# WHAT THE TASK REQUIRES
From the data, return each line holding the word "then".

INPUT MATERIAL: Begin

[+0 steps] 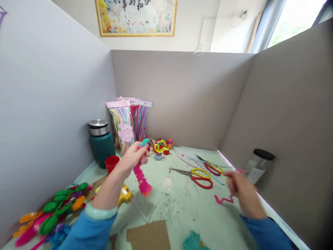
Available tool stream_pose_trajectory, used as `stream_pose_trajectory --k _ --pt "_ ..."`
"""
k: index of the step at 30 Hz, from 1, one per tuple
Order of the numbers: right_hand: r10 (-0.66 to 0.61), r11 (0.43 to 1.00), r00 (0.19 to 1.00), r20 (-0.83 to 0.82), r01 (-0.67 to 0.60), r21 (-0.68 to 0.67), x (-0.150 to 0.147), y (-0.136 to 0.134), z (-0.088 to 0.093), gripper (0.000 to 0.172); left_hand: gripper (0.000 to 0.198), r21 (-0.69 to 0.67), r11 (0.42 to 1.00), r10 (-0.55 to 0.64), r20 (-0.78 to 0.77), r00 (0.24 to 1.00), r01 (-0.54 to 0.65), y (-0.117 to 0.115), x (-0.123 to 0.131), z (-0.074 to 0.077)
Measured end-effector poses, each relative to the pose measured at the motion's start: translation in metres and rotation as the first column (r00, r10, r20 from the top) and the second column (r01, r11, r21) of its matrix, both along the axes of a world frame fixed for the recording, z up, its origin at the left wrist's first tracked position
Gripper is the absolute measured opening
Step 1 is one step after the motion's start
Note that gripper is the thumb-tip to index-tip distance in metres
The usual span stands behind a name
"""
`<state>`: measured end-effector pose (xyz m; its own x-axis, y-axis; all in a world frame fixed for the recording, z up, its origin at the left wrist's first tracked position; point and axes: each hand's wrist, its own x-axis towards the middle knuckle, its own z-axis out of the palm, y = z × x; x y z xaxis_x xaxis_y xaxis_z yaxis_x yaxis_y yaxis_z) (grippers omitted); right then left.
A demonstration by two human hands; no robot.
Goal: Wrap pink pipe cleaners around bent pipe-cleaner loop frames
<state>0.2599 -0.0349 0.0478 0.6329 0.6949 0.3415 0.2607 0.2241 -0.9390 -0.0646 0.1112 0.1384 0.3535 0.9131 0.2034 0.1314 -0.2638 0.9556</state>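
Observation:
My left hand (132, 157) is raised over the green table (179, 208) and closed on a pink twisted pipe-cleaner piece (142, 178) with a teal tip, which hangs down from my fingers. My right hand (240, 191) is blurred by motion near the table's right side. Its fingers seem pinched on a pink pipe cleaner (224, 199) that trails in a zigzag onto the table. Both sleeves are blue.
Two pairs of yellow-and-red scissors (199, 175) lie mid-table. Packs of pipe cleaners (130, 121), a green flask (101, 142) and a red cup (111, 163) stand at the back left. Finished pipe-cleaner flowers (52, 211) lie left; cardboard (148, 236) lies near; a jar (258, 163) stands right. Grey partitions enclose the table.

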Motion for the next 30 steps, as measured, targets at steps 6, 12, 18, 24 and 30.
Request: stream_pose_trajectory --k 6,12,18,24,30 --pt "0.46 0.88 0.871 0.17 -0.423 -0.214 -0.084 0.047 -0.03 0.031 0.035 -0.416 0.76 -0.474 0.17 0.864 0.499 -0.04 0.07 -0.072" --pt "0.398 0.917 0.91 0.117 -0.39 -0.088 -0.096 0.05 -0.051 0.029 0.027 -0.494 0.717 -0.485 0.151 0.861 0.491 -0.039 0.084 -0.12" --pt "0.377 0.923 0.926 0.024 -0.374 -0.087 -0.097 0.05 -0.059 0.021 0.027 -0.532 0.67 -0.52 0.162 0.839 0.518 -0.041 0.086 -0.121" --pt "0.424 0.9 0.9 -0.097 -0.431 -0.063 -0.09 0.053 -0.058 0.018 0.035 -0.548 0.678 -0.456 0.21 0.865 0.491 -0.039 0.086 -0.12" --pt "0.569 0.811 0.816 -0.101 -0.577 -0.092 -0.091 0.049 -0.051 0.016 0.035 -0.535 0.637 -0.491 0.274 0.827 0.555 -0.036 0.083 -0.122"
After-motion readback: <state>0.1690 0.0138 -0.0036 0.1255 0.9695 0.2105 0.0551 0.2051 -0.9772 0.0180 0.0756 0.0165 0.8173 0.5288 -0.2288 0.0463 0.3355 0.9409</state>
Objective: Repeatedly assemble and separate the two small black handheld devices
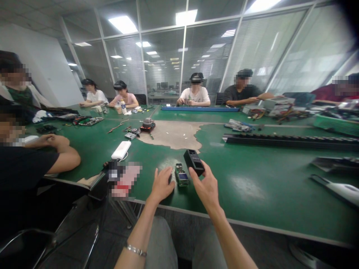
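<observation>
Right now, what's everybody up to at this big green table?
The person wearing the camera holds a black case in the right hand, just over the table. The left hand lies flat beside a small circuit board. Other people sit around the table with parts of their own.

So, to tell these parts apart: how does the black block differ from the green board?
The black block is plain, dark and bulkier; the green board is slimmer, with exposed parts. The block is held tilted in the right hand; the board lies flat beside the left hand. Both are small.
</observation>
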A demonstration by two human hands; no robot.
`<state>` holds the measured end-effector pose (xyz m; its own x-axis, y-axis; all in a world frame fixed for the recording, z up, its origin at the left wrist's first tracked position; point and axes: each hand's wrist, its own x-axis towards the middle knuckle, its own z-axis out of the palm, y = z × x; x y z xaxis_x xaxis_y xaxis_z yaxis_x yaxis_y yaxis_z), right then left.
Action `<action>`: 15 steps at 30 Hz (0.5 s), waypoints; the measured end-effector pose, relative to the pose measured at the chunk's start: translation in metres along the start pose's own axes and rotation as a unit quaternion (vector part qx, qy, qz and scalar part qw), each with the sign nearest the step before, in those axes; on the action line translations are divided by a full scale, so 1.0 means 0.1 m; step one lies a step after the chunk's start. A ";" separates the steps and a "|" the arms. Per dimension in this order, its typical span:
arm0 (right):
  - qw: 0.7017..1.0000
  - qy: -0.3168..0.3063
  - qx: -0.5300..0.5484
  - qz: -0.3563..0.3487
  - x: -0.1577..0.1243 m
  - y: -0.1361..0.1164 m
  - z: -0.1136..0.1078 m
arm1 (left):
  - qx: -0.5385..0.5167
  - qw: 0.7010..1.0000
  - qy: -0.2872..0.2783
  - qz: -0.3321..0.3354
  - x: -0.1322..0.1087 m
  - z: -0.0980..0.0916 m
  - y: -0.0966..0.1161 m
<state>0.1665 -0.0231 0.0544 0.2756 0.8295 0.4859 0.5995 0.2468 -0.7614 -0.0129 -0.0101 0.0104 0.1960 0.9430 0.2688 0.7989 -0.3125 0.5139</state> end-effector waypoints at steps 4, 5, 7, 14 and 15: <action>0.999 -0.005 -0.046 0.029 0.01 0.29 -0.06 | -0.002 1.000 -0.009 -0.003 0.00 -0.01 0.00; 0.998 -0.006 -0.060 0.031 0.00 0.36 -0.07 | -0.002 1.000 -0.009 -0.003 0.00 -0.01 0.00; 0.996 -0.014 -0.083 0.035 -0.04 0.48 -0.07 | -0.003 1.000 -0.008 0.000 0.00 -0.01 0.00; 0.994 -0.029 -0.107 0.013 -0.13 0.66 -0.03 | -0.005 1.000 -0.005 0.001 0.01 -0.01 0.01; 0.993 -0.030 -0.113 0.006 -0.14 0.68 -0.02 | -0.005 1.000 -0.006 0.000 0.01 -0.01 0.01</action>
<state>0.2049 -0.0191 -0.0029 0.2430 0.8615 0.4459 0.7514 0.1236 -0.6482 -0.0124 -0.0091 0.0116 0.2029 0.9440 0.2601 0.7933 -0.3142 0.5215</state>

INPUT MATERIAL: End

# PROBLEM SOLUTION
`<state>`: measured end-effector pose (xyz m; its own x-axis, y-axis; all in a world frame fixed for the recording, z up, its origin at the left wrist's first tracked position; point and axes: each hand's wrist, its own x-axis towards the middle knuckle, its own z-axis out of the palm, y = z × x; x y z xaxis_x xaxis_y xaxis_z yaxis_x yaxis_y yaxis_z) (grippers omitted); right then left.
`<state>` holds the measured end-effector pose (xyz m; its own x-axis, y-axis; all in a world frame fixed for the recording, z up, its origin at the left wrist's first tracked position; point and axes: each hand's wrist, its own x-axis towards the middle knuckle, its own z-axis out of the palm, y = z × x; x y z xaxis_x xaxis_y xaxis_z yaxis_x yaxis_y yaxis_z), right then left.

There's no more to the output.